EXERCISE REQUIREMENTS> Only one stretch of the data below is wanted: the lines starting at the one with "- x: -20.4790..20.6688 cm" and ending at the one with "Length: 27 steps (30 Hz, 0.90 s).", both included, given again exactly.

[Start of section]

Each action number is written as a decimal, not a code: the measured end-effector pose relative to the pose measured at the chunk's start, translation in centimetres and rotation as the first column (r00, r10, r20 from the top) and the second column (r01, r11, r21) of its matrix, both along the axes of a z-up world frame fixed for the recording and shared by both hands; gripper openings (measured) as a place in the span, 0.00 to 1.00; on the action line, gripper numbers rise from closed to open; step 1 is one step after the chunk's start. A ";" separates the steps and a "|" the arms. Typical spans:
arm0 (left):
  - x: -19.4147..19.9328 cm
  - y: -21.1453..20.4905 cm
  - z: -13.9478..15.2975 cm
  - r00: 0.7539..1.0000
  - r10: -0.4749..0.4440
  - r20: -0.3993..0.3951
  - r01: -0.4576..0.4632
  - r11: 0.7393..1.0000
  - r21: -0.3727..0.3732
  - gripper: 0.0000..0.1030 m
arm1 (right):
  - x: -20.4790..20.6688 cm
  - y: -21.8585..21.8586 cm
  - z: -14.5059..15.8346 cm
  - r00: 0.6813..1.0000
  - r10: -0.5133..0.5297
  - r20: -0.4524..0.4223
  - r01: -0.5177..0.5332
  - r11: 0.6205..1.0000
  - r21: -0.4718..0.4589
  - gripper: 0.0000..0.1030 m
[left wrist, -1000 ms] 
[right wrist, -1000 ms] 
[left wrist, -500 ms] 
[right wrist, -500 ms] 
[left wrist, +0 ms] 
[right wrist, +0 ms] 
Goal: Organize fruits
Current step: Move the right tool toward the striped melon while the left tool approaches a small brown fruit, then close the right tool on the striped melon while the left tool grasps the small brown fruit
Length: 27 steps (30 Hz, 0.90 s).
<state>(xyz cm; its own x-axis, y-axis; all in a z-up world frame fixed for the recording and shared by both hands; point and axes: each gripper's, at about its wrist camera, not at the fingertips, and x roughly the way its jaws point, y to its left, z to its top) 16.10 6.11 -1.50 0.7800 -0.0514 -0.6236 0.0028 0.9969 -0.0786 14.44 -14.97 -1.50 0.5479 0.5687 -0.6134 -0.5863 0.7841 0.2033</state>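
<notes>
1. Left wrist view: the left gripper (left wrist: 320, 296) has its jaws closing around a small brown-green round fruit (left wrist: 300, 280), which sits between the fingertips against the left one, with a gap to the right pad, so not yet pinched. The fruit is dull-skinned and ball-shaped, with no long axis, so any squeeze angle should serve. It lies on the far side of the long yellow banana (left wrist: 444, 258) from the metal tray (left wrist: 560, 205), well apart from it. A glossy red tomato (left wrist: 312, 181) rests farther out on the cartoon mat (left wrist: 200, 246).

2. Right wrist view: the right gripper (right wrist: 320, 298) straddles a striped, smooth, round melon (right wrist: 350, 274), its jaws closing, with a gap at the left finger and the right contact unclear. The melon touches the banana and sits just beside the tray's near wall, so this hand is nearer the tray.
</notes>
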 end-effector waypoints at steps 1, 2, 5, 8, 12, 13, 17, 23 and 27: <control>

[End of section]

PROBLEM SOLUTION>
  - x: -20.4790..20.6688 cm
  - y: -21.8585..21.8586 cm
  - z: -14.5059..15.8346 cm
  - r00: 0.6813..1.0000
  - r10: -0.5133..0.5297
  - r20: -0.4524..0.4223
  - r01: -0.5177..0.5332
  - r11: 0.6205..1.0000
  - r21: -0.4718..0.4589
  - gripper: 0.0000..0.1030 m
[left wrist, -1000 ms] 
[right wrist, -1000 ms] 
[left wrist, -500 ms] 
[right wrist, -500 ms] 
[left wrist, +0 ms] 
[right wrist, +0 ms] 
Goal: Organize fruits
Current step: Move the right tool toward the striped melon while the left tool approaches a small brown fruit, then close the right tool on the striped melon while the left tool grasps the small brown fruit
Length: 27 steps (30 Hz, 0.90 s).

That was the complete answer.